Review: Number Four is one of nine children sent to Earth from the planet Lorien in an effort to save the species after it has been invaded by Mogadorians. Each child is also accompanied by a guardian, in Number Four's case, a man named Henri. The Mogs have learned of this deception and have sent a team to Earth to terminate the nine children. But, for reasons not explained — or if they were, I missed it — the children can only be killed in order. The film opens with the murder of Number Three.
In an age of YouTube and uploaded images, it is Henri's primary responsibility to keep Number Four unseen and unheard. But Number Four, who goes by the name Daniel Jones at first, is out and about and generally enjoying life in southern Florida. And he's also just beginning to learn of his supernatural powers. When he makes the news, Henri packs everything up and moves him to Paradise, Ohio, renaming him John Smith in the process. Number Four simply wants to be like any other teenager, and insists on attending high school, where he meets Sam Cooke, the resident nerd. Number Four is an outsider himself, and the two find they have something in common: fending off the popular jocks. But it turns out they also share a connection to the extraterrestrial, Sam's father having gone missing in central America after seeking evidence of aliens on Earth. It wouldn't be a teen sci-fi drama without Number Four also meeting a girl, falling in love, saving her from rampaging creatures, etc. etc. etc., but this is largely just filler material and of no consequence to the story.

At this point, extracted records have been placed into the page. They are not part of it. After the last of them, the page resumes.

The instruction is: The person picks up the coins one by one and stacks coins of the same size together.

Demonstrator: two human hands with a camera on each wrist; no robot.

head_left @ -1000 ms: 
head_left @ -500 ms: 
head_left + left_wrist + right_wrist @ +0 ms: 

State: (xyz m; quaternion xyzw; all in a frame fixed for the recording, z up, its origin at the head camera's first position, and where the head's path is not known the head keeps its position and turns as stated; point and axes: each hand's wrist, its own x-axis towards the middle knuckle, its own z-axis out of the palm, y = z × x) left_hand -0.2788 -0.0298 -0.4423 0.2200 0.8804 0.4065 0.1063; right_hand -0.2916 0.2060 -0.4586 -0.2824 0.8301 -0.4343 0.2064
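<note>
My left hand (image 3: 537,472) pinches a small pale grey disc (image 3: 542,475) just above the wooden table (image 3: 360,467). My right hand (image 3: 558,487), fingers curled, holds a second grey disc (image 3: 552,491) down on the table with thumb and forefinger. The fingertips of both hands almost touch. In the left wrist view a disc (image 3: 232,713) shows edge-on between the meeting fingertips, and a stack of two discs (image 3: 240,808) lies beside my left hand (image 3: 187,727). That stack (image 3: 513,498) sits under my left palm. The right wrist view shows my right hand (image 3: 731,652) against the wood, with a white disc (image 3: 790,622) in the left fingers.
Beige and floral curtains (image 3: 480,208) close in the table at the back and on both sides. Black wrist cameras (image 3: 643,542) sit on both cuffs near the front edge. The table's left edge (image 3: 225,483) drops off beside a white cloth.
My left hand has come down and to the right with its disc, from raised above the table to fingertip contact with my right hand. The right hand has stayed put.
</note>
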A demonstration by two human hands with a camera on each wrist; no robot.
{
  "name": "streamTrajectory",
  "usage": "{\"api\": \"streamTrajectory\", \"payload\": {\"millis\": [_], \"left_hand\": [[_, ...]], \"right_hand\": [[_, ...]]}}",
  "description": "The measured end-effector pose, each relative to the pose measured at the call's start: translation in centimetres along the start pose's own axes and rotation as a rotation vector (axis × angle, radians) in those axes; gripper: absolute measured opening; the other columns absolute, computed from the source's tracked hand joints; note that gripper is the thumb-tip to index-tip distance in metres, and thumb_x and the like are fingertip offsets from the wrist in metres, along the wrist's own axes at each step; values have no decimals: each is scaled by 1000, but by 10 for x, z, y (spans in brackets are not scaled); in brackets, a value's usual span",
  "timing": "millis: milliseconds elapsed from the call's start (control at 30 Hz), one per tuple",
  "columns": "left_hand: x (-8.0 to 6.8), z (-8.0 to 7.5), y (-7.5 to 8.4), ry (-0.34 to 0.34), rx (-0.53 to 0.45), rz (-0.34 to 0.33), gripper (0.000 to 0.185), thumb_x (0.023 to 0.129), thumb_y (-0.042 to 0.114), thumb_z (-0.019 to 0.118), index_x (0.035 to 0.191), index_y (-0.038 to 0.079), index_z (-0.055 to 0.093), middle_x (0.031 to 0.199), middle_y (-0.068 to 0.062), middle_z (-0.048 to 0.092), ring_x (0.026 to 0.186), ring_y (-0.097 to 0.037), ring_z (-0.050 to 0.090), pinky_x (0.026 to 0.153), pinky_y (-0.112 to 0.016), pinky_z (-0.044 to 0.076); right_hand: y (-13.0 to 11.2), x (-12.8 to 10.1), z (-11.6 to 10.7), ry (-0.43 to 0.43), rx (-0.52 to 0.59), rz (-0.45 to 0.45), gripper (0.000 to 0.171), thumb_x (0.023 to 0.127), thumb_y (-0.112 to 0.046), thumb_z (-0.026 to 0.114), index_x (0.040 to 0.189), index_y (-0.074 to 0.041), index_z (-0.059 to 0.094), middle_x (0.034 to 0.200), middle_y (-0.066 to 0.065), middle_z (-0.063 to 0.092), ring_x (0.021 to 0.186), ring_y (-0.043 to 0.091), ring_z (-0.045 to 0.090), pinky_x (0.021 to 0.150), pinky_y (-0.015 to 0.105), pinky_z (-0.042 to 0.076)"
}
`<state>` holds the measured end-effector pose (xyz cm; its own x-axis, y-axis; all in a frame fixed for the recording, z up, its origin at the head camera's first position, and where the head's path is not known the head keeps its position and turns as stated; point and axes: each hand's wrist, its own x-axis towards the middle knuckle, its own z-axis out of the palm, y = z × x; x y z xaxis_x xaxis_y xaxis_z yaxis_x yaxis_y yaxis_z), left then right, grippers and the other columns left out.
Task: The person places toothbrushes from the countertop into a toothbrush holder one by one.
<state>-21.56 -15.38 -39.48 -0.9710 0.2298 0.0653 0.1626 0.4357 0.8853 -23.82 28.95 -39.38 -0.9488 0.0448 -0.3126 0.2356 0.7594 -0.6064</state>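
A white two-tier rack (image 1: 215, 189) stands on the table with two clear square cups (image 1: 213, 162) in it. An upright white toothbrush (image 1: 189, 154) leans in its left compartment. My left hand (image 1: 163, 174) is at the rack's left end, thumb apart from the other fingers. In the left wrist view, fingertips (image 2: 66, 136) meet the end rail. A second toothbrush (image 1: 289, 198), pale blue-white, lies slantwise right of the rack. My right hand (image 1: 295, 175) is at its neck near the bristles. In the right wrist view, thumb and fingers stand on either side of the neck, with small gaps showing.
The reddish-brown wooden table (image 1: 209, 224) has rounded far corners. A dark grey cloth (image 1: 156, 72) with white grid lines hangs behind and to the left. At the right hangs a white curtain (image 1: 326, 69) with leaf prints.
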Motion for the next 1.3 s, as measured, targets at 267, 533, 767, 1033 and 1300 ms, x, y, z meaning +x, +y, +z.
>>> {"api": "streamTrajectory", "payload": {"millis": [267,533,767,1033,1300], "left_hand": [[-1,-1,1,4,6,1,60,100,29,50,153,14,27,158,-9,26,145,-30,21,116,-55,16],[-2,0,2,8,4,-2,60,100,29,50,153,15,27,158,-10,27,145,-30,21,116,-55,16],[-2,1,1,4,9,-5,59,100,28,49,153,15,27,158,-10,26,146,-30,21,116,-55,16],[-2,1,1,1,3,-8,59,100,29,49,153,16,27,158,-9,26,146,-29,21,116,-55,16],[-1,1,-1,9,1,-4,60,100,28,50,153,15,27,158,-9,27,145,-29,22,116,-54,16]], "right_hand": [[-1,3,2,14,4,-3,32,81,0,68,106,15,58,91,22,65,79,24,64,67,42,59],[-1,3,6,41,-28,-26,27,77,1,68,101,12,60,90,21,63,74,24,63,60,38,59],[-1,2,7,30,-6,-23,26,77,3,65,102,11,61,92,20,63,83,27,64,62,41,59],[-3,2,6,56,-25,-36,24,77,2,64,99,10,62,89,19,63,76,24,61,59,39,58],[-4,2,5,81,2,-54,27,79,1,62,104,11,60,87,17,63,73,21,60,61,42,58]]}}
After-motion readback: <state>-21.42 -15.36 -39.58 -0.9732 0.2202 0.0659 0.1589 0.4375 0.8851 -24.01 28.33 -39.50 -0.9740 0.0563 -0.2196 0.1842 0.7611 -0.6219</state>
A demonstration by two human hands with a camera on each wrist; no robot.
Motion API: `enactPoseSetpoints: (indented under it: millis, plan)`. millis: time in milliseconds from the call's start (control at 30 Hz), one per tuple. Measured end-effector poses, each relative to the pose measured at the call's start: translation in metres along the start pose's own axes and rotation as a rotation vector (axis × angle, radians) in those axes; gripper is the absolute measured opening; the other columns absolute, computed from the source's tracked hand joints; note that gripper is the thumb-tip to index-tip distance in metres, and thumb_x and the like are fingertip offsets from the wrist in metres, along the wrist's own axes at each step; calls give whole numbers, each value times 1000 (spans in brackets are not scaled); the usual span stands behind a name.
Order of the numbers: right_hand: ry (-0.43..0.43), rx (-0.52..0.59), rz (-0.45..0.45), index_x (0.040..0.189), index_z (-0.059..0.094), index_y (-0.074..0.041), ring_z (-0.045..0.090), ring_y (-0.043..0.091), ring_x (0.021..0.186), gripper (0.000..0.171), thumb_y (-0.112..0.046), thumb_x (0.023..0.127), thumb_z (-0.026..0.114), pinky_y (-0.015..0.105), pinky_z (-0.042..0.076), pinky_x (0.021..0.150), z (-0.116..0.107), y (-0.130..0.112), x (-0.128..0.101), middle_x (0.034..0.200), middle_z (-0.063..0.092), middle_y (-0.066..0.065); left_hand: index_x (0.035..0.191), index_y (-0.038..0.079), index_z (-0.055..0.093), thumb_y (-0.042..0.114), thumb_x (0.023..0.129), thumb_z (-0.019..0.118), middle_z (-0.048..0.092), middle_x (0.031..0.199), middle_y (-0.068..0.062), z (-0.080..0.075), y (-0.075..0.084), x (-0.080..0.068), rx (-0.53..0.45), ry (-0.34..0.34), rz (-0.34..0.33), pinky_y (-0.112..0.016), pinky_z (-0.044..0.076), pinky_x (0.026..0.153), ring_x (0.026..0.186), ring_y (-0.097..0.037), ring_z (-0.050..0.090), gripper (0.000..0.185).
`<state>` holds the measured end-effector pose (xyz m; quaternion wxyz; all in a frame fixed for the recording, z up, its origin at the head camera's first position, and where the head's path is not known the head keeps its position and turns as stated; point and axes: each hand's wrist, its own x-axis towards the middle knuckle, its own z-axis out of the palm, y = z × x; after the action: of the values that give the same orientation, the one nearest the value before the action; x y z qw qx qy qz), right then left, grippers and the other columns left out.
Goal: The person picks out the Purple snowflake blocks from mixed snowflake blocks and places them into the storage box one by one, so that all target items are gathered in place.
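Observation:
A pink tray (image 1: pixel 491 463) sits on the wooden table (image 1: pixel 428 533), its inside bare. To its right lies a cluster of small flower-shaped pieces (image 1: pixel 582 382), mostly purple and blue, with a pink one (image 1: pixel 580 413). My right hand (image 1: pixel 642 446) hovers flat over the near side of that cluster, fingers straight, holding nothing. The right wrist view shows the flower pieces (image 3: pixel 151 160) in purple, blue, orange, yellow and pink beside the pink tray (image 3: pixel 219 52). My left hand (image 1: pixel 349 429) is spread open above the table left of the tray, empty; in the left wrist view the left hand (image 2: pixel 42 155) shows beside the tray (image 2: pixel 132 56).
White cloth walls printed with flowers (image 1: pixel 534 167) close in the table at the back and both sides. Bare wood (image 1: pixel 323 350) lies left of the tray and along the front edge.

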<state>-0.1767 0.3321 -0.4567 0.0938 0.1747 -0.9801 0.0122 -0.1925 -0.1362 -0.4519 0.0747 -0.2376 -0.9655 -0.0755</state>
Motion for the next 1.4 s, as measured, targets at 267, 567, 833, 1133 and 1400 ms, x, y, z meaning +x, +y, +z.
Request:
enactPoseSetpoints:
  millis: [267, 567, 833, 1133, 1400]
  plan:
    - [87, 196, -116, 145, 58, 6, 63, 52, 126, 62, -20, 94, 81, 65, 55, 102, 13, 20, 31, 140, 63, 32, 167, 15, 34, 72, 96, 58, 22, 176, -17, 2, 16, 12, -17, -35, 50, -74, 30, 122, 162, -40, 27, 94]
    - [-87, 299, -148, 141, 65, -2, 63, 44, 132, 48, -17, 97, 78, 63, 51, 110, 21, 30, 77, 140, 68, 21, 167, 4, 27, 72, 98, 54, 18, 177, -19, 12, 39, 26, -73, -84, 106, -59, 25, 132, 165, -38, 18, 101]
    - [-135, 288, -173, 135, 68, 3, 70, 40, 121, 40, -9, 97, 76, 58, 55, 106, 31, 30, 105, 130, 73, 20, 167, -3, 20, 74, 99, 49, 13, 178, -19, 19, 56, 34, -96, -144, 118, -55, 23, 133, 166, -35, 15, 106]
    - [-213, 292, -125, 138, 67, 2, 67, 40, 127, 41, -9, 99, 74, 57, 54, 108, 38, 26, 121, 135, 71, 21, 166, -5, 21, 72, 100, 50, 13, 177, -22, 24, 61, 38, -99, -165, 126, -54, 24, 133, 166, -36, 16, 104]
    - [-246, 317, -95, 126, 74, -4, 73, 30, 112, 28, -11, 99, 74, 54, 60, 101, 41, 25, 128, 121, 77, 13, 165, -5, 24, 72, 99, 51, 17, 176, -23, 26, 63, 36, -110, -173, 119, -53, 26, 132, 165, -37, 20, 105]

I'll start by saying Alex Pettyfer is simply awful in the role of Number Four. He has no screen presence, his acting — and I'm being charitable in calling it that — is stilted and lifeless, and half the time it seems he's forgotten his lines and is looking off camera at cue cards. Everyone else looks brilliant by comparison, and in some cases they are. Timothy Olyphant has a small part, but the screen crackles with tension when he's present. Callan McAuliffe as Sam is everything Pettyfer isn't, bringing a subtle strength and wisdom to an intentionally developed weak character. I don't know if there will be a sequel or not — I Am Number Four apparently has done decent business so far, and there's clearly a hint at the end that there may be — but if so, I hope the producers can figure out a way to replace Pettyfer ... or maybe leave his character out entirely.
There are no surprises in the overall storyline, and most viewers can pretty much predict exactly what's going to happen next. Still, I was buying in to it for the first hour or so since the plot was story-, and to a somewhat lesser extent, character-driven. But then the special effects dominated action sequences start, and rather than pumping up the film, they paradoxically bring it down. I haven't read the book on which this film is based, but I would have preferred a more intellectual, cat-and-mouse approach to the stand-off between Number Four and his pursuers. And there seems to be no logical reason why Number Six shows up when she does — except the second book in the series is titled The Power of Six, which could refer to Number Six herself or could refer to the collective power of the remaining six children — other than as a transitional character between this film and the next (if there is a next).
I didn't totally dislike I Am Number Four but it's clear that with a few minor changes this could have been a much, much better film.